Lei Tomiki
- Born: 22 July 1983 (age 42) Tongatapu, Tonga
- Height: 179 cm (5 ft 10 in)
- Weight: 101 kg (223 lb)
- School: Narrabeen Sports H.S. Scots College
- Notable relative(s): George Smith (cousin) Tyrone Smith (cousin)

Rugby union career
- Position(s): Flanker

Super Rugby
- Years: Team / Apps / (Points)
- 2003–04: Waratahs / 5 / (0)
- 2010: Reds / 1 / (0)

= Lei Tomiki =

Lei Tomiki (born 22 July 1983) is a Tongan-born Australian former rugby union player.

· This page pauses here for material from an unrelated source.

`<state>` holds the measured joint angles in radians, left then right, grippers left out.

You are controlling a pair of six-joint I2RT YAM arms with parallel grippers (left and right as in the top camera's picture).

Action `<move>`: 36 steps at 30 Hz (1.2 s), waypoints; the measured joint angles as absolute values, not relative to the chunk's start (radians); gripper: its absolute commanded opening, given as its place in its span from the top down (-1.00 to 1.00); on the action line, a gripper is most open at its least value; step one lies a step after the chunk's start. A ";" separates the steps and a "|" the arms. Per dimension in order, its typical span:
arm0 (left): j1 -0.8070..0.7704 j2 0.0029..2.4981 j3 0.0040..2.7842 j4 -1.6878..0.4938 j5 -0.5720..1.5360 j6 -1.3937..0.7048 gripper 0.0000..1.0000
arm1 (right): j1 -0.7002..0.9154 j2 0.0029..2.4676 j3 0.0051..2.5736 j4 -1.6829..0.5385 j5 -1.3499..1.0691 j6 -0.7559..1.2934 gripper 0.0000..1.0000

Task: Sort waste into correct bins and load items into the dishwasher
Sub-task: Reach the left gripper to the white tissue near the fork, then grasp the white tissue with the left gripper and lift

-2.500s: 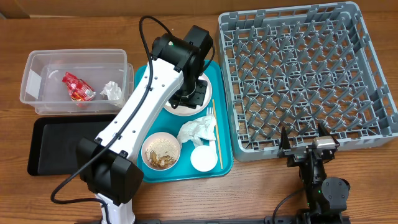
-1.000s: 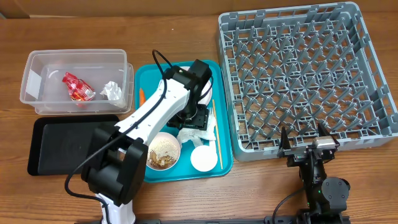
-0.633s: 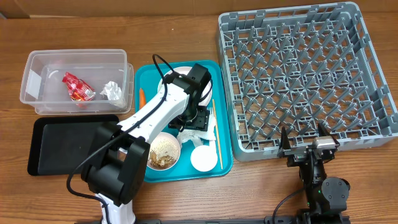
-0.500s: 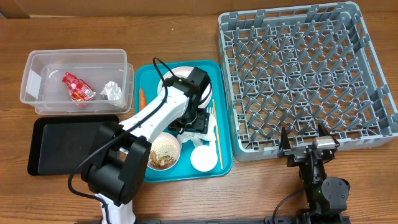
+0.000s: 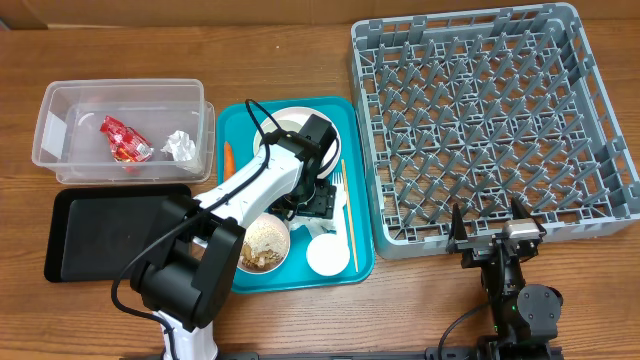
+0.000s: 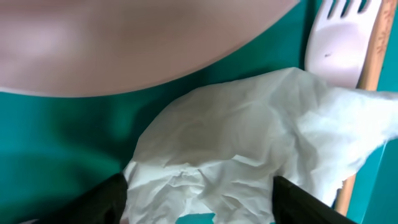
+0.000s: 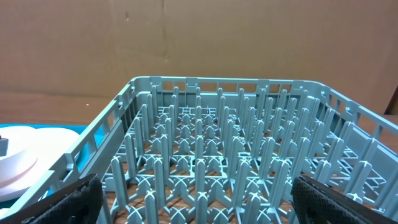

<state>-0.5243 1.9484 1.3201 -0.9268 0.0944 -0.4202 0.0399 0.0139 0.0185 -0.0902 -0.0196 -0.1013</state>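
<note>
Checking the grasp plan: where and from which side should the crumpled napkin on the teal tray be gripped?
Likely the napkin by its raised crumpled middle, from straight above, where the left gripper straddles it, jaws open. Its thin right edge lies against the fork and wooden stick, so a pinch there could snag them.

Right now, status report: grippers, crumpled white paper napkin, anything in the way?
Left gripper open, straddling crumpled white paper napkin. Right gripper open, facing grey plastic rack. White plastic fork and pale wooden stick close beside napkin.
</note>
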 measured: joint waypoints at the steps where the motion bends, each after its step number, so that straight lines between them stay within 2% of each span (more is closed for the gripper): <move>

Raised in Sydney, Tomiki was educated at Narrabeen Sports High School and Scots College.

Tomiki, a flanker, represented Australia at the Under 21 World Championships and competed briefly with the New South Wales Waratahs in the Super 12, before embarking on a career in French professional rugby. He started with Top 14 club RC Narbonne and after they were relegated crossed to Castres Olympique. Returning to Australia in 2010, Tomiki was signed by the Queensland Reds for two seasons, though he only managed one Super 14 appearance due to injury. He ended 2011 back in France, with Stade Français, but his injury problems continued and the club signed his cousin George Smith as a "medical joker". In 2013, Tomiki made a return to RC Narbonne, where he would finish his career.